▶ [What the exercise asks]: Begin at the line containing "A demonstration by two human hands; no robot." in the data below and go on through the line containing "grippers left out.", repeating each line exactly; include both ends and no other line.

▶ [Data listing]:

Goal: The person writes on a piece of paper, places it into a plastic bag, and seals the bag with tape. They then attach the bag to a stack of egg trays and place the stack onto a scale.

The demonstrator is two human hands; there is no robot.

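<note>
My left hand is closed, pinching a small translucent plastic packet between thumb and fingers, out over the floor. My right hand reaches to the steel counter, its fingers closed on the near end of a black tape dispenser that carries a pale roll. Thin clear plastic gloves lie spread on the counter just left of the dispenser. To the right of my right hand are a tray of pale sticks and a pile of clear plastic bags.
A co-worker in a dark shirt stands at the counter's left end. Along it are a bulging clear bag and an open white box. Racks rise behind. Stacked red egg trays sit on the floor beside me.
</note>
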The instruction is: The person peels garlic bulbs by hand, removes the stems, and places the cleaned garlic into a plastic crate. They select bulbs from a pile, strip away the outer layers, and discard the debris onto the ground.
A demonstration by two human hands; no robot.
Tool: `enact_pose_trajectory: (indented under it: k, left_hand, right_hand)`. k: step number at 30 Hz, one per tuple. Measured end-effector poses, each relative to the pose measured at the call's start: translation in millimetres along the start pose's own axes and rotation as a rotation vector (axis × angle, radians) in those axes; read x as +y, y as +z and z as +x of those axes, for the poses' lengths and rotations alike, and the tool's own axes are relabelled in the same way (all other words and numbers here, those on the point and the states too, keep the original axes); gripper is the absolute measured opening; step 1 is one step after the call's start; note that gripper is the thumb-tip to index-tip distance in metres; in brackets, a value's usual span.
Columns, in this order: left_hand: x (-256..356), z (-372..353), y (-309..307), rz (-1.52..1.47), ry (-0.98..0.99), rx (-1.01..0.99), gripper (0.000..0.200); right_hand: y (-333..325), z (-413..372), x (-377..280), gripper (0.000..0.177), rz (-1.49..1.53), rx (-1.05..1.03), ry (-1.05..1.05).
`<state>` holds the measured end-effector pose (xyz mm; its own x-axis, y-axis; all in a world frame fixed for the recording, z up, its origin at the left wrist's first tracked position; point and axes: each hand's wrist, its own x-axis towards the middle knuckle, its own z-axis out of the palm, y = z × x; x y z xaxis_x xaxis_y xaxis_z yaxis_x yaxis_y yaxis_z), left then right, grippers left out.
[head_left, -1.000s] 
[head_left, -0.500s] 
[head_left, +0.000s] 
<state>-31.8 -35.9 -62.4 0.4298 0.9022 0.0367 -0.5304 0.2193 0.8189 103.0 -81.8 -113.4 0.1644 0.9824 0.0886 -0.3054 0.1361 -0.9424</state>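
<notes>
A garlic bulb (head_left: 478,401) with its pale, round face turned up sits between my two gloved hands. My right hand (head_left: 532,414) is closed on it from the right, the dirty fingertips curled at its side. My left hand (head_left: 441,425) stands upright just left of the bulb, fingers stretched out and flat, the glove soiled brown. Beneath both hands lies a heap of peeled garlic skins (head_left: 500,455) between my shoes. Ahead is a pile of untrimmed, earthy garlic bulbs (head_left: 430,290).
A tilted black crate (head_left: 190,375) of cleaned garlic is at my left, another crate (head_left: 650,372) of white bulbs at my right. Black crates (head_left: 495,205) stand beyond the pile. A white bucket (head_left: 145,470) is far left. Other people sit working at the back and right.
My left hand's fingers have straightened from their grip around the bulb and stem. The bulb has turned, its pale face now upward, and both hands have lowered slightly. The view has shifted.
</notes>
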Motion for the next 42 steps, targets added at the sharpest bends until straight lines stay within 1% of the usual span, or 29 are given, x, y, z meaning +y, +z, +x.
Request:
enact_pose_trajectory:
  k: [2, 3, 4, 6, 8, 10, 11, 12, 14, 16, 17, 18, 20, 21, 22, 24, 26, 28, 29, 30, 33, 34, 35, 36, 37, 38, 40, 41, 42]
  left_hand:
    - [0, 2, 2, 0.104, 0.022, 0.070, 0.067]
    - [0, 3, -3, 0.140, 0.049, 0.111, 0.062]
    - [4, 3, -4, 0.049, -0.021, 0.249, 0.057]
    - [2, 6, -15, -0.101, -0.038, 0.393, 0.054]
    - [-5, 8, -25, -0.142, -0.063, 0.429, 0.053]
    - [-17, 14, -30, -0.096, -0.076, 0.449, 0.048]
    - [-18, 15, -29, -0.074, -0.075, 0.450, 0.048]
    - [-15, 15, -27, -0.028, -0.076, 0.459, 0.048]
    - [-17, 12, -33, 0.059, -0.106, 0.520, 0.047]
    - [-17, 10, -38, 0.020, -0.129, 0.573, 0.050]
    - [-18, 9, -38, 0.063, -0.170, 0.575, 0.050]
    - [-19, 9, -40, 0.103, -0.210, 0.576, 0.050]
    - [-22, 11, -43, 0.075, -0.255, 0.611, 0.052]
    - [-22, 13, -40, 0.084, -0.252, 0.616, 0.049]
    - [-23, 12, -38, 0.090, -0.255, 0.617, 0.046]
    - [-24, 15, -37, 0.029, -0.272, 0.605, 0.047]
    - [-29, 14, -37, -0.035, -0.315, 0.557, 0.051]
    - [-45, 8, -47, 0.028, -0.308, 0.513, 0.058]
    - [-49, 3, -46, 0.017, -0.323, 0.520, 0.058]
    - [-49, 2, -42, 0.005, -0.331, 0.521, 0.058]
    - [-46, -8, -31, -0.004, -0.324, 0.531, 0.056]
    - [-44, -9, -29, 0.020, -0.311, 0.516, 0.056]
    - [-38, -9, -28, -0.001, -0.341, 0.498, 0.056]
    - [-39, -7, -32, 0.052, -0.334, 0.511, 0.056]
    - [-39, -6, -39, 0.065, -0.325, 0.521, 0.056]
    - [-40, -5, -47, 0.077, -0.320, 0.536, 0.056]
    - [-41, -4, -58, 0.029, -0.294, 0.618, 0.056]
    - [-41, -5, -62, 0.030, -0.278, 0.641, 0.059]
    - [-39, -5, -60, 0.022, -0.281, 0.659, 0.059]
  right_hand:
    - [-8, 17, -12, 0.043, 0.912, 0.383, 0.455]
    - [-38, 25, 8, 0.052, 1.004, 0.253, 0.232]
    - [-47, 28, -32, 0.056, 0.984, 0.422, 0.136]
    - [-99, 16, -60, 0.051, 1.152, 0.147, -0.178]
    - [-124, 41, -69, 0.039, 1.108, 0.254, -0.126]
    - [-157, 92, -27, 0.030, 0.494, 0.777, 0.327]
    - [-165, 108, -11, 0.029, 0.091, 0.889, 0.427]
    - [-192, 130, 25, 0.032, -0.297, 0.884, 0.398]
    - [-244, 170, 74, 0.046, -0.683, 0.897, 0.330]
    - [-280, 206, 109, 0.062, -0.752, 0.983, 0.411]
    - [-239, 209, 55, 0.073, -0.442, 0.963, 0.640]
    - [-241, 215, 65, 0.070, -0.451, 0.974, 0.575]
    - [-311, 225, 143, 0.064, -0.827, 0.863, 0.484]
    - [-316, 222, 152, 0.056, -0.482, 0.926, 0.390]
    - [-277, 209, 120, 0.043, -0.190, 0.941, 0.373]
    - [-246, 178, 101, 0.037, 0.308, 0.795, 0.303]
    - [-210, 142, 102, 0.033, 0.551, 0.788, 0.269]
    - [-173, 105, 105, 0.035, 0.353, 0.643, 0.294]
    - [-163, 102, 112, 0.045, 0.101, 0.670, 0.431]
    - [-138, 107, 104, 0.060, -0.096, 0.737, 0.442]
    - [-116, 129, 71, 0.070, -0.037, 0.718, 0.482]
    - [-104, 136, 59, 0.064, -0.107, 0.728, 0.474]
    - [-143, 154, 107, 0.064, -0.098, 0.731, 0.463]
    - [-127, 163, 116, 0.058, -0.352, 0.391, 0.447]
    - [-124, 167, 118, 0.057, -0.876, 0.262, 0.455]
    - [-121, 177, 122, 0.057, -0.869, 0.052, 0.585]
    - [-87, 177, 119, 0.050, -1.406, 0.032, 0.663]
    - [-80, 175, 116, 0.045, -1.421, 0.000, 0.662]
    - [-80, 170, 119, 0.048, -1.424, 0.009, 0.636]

▶ [Response to the exercise]:
A demonstration by two human hands; no robot.
Tool: `enact_pose_trajectory: (indented under it: k, left_hand, right_hand)`. k: step number at 30 Hz, one per tuple. Measured end-effector poses, each relative to the pose measured at the call's start: translation in millimetres along the start pose's own axes and rotation as a rotation vector (axis × angle, radians) in those axes; read x as +y, y as +z and z as +x of those axes, for the poses' lengths and rotations alike, and the tool's own axes are relabelled in the same way (all other words and numbers here, those on the point and the states too, keep the original axes); gripper is the absolute measured opening; step 1 is one step after the call's start; note that gripper is the thumb-tip to index-tip distance in metres; in brackets, a value's usual span.
Columns, in this order: left_hand: x (-256..356), z (-372..353), y (-309..307), rz (-1.52..1.47), ry (-0.98..0.99), rx (-1.01..0.99), gripper (0.000..0.200); right_hand: y (-333..325), z (-413..372), x (-377..280), gripper (0.000..0.177), rz (-1.49..1.53), rx (-1.05..1.03), ry (-1.05..1.05).
`<state>` holds the measured end-effector pose (xyz mm; its own x-axis, y-axis; all in a world frame fixed for the recording, z up, its origin at the left wrist's first tracked position; point and axes: each hand's wrist, its own x-axis towards the middle knuckle, its own z-axis out of the palm, y = z × x; x y z xaxis_x xaxis_y xaxis_z yaxis_x yaxis_y yaxis_z), left then right, grippers left out.

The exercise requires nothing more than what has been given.